Activity: Look through the data below for the string "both", and copy every line where it turns up.

Input data:

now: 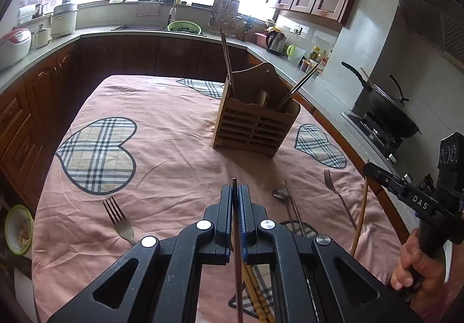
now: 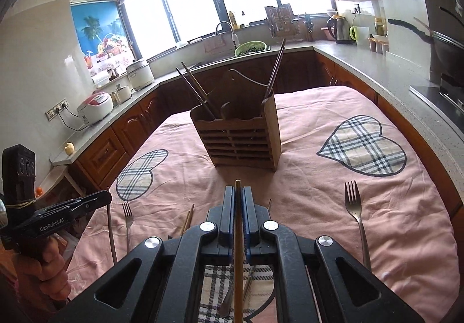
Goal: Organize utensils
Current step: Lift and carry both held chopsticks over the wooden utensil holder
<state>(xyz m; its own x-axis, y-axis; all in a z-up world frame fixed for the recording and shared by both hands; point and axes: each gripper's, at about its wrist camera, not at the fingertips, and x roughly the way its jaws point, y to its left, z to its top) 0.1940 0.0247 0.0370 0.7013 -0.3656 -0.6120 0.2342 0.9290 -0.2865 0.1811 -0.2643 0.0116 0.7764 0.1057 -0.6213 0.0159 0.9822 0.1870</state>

Task response:
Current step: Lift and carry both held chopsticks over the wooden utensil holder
<state>(xyz m; its own x-axis, y-axis; all in a z-up world frame fixed for the recording and shared by both hands; point and axes: each gripper's, at about its wrist camera, not at the fingertips, and x roughly the way its jaws point, y to its left, z to its top) 0.1940 0.0247 0.0370 0.7013 -0.3656 -0.6120 0.2342 0.9290 -0.2865 0.1811 -0.2643 0.0116 0.7764 0.1057 -0.6213 0.0159 0.9822 0.1870</state>

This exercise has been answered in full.